En el mismo estante de Six Degrees (ver entrada del 7 de abril), Brothers & Sisters no es de esas series de las que uno podría estar hablando con devoción y escalpelo y café y cigarrillos, pero sí tiene el encanto de esas movidas familiares de las que hablábamos al principio, referencias cachondas ("Mmmh... Un niño pequeño jugando bajo tu mesa... Eso es muy JFK" -Kitty al senador McCallister) y el ritmo perfecto para verla sin esfuerzo, algo así como lo que ocurre con otra de las series de la casa (la ABC),Anatomía de Grey, pero sin tanta cancioncilla de viaje noñete en coche (a mí me gusta, que conste, pero me río con vergüencilla cuando salta el temita con guitarra de turno, glups)…
“Bien, hay buenas y malas noticias. Las malas son que se confirman los despidos y que algunos de vosotros vais a perder vuestros empleos. Ya lo se, apesta. En un plano más positivo, las buenas noticias son que me han ascendido, así que… genial. Aún estáis pensando en las malas noticias, ¿no?”. (David Brent, The Office -versión inglesa-).
“¿Qué jodida clase de ser humano soy que hasta mi madre me quiere ver muerto?” (Tony Soprano, Los Soprano).
“No se acaba el mundo con el dolor o el daño. Ni con la desesperación o las palizas. El mundo acaba cuando te mueres. Hasta entonces, hay golpes de sobra. Así que mantente en pie como un hombre… y propina tú alguno”. (Al Swearengen, Deadwood).
“Salvar a la animadora. Salvar el mundo” (Hiro Nakamura, Héroes).
“Hola, me gustaría una hamburguesa con queso, por favor, unas patatas grandes y un Cosmopolitan”. (Carrie, Sexo en Nueva York).
“A lo mejor nos gusta el dolor. A lo mejor somos así. Porque sin él, no sé, quizás no nos sentimos reales. ¿Por qué sigo golpeándome con un martillo? Porque me siento de coña cuando paro de hacerlo”. (Meredith Grey, Anatomía de Grey).
“No tengo ni idea de a dónde nos llevará esto, pero definitivamente tengo la sensación de que será un lugar tan maravilloso como extraño” (Dale Cooper, Twin Peaks).

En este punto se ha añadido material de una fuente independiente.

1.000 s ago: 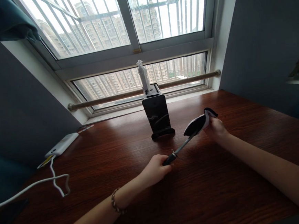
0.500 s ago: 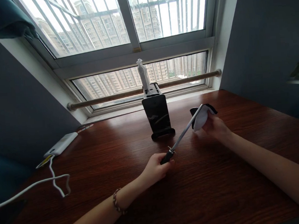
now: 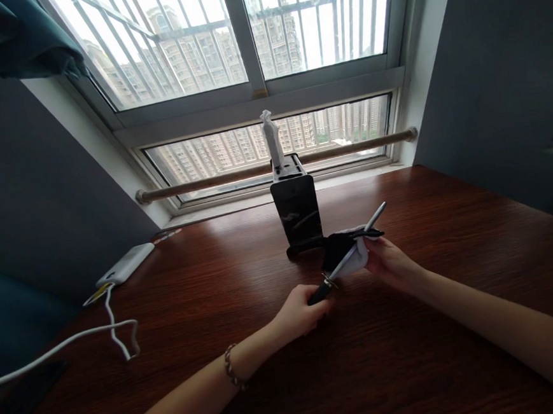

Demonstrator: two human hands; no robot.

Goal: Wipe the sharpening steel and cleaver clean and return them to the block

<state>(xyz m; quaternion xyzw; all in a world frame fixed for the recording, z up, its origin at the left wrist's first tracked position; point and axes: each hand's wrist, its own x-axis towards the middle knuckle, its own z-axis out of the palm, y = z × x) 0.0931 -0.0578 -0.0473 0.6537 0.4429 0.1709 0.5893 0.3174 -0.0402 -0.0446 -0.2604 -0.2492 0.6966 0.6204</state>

“El futuro es sólo un jodido concepto que utilizamos para evitar el presente”. (Brenda, A dos metros bajo tierra).
“Me metí en este negocio para no tener que trabajar” (Vince, El séquito).
“La línea que divide la industria del porno y la cirugía plástica es muy delgada. Ambos venden fantasía, ¿no es así?”. (Christian, Nip/Tuck).
Scully: “Mulder, hay algo ahí fuera”. Mulder: “Lo sé. Llevo años diciéndolo”. (Expediente X).